Hubby and I seem to have decided on a girl name, but still not sure about a boy's name. OH likes Adrian, and I'm fine with it too-- as long as we find a great middle name to go with it.

No ideas yet on our part-- does anybody have suggestions? I like Logan, but OH is not a big fan of the name... :shrug:


----------



## Missalissa86

Hmmmm what is your last name? I always like to make sure that the whole name sounds good together, like syllables and stuff. I kind of like Cash for a middle name, but it might not sound right depending on what your last name is.


----------



## robinator

Adrian Alexander?


----------



## Missalissa86

Ohhhh Alexander sounds even better!


----------



## iHeartbaby#1

I would watch out for initials too though (for example with Adrian Alexander there could be AA - Alcoholics Anonymous references).

I really like:

Adrian James
Adrian Charles
Adrian Michael
Adrian Blake
Adrian Tyler

:shrug: Good Luck!


----------



## MrsK

Thanks girls!

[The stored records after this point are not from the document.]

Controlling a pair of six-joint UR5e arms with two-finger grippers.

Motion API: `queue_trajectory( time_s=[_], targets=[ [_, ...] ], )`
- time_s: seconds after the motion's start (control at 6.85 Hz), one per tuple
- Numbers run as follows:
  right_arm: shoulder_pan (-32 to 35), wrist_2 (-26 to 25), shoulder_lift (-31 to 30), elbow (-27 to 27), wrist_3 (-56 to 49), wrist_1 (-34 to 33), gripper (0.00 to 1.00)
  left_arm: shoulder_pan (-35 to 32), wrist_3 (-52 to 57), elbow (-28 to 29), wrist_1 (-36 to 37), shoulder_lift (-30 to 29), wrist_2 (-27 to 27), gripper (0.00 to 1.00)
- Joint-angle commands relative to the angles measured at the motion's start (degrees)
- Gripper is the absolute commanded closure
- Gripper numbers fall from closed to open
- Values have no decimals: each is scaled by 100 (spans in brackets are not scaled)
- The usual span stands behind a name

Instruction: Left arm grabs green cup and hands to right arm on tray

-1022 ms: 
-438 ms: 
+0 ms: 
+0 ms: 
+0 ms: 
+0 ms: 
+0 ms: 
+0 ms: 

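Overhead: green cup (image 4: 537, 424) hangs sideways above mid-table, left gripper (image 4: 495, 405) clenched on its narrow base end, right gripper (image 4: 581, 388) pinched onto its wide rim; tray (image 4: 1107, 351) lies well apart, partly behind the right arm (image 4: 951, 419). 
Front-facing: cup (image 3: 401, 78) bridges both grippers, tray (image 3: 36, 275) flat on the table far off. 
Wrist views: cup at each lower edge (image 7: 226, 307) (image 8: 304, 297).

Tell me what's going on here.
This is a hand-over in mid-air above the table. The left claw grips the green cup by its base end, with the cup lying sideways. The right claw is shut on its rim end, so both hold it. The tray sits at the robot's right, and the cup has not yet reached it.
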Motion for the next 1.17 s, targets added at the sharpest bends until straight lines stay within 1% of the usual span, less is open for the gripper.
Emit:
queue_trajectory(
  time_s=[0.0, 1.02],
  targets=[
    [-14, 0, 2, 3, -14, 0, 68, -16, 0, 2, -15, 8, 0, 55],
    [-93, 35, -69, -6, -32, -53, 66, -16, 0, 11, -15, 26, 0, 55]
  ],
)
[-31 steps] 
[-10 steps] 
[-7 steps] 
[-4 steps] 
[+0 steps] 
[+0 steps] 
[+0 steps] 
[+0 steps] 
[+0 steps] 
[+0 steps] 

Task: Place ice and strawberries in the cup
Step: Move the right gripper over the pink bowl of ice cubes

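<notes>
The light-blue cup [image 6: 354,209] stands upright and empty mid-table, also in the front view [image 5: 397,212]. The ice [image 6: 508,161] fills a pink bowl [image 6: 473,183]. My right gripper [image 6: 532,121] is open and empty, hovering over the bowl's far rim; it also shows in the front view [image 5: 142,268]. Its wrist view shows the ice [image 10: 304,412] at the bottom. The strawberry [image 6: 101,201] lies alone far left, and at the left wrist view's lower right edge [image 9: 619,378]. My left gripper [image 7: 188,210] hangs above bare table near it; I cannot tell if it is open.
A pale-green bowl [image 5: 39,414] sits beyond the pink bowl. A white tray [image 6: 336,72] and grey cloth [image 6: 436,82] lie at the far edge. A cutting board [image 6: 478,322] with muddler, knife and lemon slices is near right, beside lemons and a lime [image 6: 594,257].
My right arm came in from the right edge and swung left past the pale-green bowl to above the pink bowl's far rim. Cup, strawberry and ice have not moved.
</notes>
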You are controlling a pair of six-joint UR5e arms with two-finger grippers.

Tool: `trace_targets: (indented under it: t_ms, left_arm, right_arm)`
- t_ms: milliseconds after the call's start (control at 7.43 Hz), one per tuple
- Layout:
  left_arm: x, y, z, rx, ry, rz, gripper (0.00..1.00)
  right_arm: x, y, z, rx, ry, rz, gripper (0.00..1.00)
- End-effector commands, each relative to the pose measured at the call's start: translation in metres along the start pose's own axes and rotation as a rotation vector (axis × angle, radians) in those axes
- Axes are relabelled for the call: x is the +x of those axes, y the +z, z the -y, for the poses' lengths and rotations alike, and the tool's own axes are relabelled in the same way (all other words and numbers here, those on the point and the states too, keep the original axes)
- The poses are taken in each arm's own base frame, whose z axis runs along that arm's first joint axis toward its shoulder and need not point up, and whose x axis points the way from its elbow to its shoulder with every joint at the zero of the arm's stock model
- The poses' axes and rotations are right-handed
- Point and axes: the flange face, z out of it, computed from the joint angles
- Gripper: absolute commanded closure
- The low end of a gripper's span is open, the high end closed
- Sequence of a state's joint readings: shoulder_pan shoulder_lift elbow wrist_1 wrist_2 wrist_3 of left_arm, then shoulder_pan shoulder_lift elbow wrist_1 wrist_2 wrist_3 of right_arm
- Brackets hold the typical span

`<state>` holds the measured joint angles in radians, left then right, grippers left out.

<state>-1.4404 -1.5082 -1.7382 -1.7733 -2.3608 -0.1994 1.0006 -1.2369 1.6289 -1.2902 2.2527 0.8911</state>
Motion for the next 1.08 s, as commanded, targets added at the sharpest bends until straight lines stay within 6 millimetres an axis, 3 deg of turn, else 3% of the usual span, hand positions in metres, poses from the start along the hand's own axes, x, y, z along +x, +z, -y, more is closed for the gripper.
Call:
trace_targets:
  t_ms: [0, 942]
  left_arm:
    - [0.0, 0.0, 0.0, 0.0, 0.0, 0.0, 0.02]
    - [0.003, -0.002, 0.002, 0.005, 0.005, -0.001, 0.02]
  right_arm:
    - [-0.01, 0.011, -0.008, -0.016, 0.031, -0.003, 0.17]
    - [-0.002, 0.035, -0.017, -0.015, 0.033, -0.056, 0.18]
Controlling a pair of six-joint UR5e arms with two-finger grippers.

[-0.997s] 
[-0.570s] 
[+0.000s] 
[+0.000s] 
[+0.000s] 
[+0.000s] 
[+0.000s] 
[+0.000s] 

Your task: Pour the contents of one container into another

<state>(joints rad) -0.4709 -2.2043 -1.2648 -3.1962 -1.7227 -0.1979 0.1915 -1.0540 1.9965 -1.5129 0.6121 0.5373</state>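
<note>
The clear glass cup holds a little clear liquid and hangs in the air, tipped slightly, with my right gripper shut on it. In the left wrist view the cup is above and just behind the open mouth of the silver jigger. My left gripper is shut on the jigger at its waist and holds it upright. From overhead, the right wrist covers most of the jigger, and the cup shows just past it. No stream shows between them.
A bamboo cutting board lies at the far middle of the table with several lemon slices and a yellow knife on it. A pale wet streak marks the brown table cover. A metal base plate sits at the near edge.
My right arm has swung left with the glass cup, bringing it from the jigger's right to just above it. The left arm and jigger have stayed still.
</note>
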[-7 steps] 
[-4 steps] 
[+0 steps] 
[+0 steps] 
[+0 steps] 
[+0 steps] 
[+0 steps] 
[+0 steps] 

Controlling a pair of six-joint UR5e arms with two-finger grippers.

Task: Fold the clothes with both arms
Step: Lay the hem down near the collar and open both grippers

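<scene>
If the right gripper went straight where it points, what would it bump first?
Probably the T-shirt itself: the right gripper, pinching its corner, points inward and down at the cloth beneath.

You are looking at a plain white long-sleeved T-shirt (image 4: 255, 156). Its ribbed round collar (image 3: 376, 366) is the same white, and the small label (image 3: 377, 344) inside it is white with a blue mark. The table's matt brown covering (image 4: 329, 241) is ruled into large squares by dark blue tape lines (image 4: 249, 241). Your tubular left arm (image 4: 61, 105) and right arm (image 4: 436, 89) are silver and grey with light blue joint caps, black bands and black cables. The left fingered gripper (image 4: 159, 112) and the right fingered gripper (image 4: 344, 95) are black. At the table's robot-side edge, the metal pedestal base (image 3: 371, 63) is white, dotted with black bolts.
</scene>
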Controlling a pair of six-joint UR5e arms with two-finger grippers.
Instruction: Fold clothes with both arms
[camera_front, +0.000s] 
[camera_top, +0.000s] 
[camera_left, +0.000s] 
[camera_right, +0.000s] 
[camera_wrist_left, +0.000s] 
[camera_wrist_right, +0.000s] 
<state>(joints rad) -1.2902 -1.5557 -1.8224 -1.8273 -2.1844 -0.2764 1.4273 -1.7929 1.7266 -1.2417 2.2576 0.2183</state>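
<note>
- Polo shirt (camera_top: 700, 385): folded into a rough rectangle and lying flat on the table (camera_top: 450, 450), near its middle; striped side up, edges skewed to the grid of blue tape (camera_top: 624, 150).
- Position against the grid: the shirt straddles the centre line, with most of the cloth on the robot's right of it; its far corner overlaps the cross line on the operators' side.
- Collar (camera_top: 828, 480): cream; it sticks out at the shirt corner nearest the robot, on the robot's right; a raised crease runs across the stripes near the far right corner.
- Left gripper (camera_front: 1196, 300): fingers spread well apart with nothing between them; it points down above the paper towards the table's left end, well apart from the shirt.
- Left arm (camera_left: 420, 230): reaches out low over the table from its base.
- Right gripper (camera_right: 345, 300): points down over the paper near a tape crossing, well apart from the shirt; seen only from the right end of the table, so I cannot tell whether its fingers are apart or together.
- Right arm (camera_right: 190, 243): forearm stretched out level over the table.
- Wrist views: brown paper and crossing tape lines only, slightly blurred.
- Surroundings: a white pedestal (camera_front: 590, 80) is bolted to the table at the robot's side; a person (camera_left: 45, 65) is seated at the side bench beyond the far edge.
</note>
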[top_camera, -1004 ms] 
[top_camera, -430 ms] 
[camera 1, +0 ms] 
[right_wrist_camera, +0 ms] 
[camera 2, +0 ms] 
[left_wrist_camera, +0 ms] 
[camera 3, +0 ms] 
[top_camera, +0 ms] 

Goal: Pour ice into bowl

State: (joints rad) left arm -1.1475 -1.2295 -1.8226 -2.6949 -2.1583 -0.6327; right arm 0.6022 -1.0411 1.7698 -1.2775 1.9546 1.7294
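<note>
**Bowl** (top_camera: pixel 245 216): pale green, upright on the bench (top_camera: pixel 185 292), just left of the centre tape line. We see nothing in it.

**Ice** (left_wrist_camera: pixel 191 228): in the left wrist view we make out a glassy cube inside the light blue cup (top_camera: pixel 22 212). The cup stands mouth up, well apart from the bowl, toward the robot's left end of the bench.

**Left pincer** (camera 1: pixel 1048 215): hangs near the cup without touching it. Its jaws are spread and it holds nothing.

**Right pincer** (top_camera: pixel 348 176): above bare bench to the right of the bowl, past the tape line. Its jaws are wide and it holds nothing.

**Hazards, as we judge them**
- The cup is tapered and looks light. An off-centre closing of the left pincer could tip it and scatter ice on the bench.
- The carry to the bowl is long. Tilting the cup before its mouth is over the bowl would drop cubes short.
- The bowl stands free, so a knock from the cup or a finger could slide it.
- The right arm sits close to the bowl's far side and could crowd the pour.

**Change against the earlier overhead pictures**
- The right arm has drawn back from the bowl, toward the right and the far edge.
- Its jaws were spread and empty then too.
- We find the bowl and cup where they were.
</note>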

The last name is Schulz.

I do like how Alexander sounds-- but it's my brother's name, and just a VERY common name with friends and family.. I have more Alex's than I can count in my phone book! but it might work as a middle name..


----------



## Missalissa86

Adrian Tucker Schulz, Adrian Dean Schulz, Adrian Luke Schulz, Adrian Vincent Schulz...:)


----------